Required work: Instruction for the data below: set down exactly the lines from the line with "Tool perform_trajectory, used" to the line with "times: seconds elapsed", inclusive, and no others.
*** Records provided ***
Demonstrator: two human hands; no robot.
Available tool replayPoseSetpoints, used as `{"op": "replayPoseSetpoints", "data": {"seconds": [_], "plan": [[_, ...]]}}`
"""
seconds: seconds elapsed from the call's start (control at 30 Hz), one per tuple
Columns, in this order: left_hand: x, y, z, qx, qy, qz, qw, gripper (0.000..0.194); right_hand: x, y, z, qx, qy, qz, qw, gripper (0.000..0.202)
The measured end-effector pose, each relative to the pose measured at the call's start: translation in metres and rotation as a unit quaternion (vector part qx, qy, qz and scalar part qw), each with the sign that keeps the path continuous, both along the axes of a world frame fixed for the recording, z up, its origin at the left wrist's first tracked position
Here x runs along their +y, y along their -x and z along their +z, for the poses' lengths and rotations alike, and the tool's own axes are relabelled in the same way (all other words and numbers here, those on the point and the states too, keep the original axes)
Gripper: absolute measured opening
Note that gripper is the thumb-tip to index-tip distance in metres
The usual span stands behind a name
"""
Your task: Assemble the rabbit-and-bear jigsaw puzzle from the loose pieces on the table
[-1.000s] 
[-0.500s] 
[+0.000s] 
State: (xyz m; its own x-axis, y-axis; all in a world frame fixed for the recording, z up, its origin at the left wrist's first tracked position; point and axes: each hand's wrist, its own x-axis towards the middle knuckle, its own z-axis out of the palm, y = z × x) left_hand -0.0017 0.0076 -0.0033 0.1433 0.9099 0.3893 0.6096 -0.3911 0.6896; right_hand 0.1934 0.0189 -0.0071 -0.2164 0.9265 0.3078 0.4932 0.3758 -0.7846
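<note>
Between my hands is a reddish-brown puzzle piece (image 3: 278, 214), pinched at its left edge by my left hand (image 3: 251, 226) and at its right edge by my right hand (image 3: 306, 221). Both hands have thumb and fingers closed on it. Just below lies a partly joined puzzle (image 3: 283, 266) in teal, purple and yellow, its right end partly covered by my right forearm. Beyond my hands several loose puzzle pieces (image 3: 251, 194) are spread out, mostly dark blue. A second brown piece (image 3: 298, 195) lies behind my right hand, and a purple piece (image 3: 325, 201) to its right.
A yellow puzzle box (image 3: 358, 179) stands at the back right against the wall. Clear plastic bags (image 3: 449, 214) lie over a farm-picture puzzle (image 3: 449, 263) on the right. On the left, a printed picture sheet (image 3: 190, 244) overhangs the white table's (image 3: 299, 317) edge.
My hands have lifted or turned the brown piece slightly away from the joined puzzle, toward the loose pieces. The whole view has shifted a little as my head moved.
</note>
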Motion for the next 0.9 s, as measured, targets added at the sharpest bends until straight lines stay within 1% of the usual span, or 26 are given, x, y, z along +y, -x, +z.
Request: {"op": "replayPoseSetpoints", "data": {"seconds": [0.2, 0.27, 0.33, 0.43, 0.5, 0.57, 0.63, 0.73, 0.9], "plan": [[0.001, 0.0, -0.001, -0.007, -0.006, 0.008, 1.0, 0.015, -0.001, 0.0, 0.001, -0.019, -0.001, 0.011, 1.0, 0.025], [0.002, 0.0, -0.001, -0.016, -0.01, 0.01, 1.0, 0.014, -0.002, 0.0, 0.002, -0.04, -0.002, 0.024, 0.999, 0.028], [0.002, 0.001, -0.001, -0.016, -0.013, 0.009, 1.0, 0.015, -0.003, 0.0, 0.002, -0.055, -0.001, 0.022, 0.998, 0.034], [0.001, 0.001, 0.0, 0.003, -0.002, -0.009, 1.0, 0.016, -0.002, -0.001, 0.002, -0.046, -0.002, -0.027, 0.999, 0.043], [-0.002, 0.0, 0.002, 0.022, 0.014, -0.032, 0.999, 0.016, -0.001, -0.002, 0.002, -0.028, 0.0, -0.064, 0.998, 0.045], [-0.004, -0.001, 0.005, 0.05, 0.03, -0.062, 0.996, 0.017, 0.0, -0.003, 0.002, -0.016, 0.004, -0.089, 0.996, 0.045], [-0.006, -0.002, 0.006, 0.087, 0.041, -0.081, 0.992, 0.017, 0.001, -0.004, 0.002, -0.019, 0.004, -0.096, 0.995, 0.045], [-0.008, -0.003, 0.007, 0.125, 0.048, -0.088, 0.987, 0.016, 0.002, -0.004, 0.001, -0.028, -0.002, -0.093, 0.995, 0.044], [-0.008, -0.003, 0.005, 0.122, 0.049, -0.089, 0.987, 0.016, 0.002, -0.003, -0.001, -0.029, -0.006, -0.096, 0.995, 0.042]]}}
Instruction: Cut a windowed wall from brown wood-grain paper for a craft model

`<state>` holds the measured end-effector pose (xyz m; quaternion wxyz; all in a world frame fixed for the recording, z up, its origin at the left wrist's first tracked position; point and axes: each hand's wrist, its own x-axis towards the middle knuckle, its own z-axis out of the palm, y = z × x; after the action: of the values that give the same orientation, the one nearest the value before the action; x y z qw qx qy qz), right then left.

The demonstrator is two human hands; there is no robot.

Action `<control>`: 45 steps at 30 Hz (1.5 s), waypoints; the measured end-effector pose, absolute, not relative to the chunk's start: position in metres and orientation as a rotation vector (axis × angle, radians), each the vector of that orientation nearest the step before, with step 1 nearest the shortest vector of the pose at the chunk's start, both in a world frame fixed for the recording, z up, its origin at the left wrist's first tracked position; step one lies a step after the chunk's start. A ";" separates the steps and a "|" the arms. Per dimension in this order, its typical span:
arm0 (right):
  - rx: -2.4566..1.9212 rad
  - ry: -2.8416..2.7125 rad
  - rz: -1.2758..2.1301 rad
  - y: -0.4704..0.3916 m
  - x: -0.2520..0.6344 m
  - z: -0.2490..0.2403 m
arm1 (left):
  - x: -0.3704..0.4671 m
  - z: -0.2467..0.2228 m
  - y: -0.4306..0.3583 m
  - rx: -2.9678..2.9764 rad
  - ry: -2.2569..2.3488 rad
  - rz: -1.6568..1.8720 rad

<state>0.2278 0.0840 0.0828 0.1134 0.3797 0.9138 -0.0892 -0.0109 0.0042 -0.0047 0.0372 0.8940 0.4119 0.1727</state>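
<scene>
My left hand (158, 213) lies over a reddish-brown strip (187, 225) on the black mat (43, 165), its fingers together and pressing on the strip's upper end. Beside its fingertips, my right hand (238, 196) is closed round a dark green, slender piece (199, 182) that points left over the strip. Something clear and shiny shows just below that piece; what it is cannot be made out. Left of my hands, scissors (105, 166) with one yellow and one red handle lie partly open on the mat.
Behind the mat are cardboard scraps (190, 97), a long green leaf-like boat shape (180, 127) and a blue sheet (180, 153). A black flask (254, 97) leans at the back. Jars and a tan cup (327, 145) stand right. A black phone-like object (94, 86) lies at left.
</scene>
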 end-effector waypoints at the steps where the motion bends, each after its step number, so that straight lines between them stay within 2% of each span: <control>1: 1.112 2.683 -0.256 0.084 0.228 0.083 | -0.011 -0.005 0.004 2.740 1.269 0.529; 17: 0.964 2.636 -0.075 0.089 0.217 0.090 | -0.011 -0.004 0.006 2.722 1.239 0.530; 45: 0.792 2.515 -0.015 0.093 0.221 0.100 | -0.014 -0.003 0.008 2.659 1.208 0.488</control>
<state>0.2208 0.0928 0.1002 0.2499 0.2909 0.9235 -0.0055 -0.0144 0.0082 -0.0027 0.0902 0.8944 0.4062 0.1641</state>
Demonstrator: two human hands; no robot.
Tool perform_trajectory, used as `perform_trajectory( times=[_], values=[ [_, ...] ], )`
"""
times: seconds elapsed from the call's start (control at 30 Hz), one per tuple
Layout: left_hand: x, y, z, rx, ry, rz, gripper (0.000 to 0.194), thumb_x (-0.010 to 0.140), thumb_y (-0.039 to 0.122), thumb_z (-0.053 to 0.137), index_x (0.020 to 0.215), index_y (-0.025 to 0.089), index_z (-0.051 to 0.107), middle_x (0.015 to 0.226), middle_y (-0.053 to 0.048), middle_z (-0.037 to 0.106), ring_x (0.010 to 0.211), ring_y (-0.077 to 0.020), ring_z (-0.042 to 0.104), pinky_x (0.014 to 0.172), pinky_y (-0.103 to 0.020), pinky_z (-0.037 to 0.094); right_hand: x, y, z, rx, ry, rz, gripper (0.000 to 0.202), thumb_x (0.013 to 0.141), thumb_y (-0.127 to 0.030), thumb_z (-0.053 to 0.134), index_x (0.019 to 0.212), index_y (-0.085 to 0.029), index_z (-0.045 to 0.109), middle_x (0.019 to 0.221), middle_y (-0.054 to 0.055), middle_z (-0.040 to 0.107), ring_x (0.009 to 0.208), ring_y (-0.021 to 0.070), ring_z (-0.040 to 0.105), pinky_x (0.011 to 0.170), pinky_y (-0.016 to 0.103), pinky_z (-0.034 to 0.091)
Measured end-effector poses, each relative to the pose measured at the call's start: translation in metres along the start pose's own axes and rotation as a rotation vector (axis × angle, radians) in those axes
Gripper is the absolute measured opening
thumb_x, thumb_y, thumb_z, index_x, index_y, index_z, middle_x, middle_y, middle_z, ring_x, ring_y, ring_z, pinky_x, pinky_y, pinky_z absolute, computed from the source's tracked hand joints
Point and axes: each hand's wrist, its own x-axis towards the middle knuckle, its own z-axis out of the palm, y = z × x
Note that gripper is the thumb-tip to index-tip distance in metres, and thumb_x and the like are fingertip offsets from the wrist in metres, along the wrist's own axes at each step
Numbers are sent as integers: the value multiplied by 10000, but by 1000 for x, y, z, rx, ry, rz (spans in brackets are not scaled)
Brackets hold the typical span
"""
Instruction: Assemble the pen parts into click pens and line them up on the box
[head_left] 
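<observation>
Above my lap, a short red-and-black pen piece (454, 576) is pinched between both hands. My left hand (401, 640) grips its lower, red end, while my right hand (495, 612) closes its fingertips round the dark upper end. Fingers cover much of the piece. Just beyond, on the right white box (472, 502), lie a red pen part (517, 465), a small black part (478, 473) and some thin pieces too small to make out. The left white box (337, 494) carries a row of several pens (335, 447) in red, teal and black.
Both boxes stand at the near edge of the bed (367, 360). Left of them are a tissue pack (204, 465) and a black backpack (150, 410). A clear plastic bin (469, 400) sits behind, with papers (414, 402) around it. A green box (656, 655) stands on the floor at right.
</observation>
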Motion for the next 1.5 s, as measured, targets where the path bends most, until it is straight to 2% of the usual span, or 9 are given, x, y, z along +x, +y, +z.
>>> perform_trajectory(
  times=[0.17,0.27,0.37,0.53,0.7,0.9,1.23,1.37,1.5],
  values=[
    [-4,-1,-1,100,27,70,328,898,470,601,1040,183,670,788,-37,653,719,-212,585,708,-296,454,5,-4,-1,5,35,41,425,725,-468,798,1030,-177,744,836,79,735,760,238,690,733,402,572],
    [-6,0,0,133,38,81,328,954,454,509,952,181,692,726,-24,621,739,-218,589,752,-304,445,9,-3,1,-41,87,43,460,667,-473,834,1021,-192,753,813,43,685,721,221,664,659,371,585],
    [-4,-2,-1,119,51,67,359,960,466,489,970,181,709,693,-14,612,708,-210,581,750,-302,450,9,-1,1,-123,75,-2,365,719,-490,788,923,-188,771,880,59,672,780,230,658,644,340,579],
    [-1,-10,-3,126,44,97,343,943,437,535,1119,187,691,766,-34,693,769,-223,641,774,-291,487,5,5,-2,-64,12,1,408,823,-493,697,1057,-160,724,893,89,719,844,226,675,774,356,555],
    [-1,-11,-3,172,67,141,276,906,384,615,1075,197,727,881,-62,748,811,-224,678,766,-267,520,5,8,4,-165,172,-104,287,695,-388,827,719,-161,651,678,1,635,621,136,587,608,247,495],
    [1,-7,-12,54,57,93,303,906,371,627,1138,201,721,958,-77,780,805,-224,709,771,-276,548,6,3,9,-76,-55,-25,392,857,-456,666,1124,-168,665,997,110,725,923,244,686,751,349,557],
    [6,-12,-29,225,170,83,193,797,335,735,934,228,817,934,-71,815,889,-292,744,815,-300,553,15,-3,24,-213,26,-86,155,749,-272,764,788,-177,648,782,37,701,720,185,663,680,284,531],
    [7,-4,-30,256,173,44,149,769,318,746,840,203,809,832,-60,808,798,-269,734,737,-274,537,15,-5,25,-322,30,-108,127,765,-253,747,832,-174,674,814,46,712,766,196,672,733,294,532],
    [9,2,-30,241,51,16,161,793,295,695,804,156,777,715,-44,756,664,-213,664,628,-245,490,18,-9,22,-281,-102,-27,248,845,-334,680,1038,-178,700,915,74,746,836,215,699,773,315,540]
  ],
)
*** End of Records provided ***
Expected answer:
Tool perform_trajectory, used as `perform_trajectory( times=[_], values=[ [_, ...] ], )`
"""
times: seconds elapsed from the call's start (control at 30 Hz), one per tuple

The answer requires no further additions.